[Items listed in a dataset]
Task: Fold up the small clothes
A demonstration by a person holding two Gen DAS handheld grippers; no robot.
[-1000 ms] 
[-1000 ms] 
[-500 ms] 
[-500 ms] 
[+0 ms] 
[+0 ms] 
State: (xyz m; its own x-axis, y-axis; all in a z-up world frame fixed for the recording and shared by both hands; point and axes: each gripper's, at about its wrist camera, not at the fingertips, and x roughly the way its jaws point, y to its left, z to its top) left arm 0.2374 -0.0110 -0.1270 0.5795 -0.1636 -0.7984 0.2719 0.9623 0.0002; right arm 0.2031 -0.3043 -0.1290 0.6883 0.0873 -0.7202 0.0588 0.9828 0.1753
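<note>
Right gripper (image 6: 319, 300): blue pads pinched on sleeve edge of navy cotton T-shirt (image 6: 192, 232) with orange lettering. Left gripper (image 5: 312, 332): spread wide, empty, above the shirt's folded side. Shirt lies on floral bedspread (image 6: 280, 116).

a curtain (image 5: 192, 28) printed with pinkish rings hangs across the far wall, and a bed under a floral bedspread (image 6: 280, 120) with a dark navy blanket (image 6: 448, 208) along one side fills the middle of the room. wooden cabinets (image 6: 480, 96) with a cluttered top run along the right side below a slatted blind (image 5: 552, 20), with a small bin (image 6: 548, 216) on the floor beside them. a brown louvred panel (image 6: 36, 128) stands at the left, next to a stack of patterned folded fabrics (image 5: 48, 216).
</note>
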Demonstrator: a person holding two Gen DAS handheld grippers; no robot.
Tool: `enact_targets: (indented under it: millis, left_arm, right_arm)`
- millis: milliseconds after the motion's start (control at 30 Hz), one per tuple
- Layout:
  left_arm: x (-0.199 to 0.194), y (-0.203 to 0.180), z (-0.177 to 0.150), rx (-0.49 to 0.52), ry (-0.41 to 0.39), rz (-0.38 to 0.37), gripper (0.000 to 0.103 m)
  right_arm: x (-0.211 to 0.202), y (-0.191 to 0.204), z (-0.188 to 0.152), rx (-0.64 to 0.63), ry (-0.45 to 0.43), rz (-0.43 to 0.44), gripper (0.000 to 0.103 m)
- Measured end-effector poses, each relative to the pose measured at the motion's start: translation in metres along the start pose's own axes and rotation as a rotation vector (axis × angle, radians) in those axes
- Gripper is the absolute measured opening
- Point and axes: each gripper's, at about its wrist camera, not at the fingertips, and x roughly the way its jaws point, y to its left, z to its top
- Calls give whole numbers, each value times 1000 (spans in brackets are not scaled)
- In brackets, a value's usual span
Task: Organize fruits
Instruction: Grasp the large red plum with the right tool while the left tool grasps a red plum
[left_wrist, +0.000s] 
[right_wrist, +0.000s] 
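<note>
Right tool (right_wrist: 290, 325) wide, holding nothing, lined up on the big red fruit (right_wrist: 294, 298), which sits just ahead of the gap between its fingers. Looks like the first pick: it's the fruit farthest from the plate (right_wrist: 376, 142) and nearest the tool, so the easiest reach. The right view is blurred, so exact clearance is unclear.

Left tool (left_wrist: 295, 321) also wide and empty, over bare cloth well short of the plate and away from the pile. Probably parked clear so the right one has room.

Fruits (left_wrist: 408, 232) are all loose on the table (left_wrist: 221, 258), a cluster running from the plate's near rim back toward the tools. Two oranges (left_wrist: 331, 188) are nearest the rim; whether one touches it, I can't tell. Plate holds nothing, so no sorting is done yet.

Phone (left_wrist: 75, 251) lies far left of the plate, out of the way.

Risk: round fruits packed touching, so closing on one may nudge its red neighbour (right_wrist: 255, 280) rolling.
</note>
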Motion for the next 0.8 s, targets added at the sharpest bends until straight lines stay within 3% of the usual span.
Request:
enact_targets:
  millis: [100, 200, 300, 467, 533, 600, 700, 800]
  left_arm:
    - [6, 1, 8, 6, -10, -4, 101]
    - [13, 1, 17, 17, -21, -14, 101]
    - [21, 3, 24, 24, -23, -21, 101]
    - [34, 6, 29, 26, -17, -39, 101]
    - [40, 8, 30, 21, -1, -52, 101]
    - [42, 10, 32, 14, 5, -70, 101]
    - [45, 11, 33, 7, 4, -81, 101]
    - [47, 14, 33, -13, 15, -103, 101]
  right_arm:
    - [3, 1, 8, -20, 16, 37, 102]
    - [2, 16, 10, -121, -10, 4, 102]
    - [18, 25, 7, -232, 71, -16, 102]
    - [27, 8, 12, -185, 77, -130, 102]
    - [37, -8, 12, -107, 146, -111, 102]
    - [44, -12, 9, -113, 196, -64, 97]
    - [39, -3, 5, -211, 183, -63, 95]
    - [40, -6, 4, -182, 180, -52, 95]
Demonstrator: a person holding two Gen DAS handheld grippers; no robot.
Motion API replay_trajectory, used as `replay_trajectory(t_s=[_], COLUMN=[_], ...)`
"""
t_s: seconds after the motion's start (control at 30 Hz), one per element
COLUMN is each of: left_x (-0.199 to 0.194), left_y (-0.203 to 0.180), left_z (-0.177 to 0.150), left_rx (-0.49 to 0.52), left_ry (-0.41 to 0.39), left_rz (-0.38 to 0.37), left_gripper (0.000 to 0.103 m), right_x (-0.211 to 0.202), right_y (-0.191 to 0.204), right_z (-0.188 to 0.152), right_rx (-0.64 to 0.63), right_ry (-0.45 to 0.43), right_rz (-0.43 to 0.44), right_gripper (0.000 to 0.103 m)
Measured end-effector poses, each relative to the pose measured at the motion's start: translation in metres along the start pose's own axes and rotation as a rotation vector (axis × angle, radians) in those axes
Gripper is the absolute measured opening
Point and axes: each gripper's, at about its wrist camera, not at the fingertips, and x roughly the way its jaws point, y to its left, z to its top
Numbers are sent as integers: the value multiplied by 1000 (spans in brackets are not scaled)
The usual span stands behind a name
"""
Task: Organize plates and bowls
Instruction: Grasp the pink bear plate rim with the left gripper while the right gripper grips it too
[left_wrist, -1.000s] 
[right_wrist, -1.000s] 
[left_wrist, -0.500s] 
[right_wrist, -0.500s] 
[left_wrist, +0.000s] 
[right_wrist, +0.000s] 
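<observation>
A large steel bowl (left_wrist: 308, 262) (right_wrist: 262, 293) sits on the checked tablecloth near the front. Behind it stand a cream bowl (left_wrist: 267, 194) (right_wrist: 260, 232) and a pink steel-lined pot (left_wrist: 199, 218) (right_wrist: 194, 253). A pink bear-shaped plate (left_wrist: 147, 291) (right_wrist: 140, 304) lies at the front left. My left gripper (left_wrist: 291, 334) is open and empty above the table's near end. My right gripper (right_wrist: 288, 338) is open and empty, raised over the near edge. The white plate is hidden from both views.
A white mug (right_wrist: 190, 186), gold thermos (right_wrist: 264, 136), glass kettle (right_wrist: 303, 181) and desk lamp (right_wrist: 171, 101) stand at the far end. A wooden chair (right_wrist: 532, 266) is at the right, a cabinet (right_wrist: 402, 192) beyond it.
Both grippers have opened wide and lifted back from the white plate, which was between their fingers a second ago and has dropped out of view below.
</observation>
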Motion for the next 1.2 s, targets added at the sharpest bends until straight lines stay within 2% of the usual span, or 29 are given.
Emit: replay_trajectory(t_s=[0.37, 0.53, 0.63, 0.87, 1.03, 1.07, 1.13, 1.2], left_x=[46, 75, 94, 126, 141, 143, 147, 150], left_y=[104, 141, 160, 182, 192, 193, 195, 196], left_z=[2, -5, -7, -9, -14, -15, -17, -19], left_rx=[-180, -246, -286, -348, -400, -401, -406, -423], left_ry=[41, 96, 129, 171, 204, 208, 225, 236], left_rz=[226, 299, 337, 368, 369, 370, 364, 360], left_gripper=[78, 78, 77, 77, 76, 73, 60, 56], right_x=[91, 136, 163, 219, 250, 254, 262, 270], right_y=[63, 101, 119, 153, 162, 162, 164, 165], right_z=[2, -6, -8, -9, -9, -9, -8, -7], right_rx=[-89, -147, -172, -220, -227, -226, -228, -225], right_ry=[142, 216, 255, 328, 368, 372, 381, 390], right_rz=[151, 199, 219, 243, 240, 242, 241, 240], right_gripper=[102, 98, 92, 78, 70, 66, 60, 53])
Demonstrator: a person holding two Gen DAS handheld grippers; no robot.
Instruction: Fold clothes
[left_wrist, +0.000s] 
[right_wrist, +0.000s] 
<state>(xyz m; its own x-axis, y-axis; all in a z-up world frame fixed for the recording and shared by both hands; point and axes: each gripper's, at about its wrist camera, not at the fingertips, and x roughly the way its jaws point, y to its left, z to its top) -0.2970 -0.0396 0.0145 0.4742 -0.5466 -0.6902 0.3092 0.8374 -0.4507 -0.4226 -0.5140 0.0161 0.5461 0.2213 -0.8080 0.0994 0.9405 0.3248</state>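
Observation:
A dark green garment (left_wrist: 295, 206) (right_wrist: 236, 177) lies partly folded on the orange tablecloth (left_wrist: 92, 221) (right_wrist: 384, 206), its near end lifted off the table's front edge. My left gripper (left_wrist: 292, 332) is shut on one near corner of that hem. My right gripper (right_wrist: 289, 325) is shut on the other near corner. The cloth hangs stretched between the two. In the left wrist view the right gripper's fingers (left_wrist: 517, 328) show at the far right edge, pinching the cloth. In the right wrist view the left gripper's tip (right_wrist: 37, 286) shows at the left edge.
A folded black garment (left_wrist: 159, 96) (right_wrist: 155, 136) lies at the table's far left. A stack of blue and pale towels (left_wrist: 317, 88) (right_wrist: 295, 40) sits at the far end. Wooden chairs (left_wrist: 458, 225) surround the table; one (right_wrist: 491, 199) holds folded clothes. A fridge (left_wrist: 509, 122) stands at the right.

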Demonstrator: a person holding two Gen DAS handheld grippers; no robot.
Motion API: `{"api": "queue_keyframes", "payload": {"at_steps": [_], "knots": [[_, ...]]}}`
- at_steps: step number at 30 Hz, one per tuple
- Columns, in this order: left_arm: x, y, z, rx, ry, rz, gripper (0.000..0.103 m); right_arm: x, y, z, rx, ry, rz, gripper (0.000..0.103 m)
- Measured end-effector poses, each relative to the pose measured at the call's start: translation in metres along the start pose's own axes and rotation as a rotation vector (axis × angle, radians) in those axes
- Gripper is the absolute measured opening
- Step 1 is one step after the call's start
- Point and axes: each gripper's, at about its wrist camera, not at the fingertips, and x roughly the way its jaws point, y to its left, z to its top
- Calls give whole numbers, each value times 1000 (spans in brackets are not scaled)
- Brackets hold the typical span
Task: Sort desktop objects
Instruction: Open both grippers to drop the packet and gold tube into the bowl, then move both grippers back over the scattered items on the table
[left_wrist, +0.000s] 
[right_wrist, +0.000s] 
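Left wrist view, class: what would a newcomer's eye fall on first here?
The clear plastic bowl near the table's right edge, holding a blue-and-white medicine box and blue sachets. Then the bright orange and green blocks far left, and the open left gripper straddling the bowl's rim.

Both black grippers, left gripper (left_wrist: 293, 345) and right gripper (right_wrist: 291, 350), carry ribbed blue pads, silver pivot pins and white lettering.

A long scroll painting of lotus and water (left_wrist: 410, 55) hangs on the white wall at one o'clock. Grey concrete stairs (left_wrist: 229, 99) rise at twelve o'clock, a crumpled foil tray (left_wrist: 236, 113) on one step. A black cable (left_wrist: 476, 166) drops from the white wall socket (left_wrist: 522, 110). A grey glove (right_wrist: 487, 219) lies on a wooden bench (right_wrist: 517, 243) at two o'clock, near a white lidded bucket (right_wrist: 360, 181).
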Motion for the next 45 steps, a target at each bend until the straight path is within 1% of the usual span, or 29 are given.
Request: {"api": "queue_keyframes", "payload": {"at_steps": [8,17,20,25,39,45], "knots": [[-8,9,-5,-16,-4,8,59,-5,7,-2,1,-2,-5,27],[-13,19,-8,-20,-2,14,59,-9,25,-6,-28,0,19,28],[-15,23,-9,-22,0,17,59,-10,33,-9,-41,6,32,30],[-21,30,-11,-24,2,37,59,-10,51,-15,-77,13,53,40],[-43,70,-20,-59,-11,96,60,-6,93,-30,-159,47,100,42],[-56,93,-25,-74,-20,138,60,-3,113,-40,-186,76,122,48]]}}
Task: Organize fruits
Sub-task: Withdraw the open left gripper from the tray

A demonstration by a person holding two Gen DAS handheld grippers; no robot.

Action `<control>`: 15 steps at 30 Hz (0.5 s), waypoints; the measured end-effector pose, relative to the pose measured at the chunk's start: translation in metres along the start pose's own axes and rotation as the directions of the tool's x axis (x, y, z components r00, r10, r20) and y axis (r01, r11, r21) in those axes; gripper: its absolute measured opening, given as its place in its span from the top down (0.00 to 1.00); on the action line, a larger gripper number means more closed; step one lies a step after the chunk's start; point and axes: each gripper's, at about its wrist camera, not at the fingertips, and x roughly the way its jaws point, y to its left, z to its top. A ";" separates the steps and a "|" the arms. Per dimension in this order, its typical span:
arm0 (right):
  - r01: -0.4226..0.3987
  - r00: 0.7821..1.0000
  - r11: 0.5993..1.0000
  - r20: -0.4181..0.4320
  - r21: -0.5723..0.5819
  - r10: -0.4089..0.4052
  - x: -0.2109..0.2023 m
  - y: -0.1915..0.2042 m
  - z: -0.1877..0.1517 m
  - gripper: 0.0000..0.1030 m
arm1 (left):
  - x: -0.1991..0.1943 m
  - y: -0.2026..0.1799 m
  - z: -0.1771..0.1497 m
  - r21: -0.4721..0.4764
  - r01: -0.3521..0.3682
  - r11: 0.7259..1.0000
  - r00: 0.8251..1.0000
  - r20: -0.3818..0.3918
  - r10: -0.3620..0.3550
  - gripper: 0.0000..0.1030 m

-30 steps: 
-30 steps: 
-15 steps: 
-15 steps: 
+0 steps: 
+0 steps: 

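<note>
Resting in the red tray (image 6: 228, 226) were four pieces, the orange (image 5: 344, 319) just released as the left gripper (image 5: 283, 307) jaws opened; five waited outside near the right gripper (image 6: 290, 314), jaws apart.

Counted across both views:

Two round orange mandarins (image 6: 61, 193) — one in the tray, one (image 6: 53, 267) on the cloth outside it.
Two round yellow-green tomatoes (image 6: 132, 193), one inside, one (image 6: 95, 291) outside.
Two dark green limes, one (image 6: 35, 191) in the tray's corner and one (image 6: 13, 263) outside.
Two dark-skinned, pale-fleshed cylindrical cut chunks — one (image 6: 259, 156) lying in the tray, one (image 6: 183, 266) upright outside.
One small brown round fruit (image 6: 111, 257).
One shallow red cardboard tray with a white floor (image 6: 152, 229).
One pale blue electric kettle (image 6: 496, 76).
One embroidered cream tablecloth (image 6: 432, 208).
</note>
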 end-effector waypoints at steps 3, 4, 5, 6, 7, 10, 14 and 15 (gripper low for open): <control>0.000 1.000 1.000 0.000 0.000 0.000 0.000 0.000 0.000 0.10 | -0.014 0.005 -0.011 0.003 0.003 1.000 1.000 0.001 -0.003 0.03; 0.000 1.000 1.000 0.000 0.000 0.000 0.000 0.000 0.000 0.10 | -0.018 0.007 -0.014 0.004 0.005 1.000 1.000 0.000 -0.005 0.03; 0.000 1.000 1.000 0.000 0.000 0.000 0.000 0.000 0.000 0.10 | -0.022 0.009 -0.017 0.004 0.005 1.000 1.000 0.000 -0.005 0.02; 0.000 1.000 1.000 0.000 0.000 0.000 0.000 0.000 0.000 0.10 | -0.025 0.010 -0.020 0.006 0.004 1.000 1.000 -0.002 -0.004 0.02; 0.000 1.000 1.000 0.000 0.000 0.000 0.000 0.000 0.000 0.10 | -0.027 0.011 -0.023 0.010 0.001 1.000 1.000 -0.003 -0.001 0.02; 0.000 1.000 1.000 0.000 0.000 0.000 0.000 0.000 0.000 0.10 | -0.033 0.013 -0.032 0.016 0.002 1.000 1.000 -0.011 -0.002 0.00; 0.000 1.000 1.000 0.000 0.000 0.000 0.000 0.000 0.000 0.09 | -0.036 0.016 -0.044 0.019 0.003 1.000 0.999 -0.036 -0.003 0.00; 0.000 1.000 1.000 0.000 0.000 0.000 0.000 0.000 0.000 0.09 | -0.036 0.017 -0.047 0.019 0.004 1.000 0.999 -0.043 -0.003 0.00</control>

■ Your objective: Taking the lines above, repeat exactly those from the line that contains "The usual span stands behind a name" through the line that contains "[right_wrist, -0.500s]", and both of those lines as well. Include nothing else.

■ Result below:
The usual span stands behind a name
"""
Task: Organize plates and bowls
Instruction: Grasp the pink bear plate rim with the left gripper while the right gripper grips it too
[left_wrist, -1.000s] 
[right_wrist, -1.000s] 
[left_wrist, -0.500s] 
[right_wrist, -0.500s] 

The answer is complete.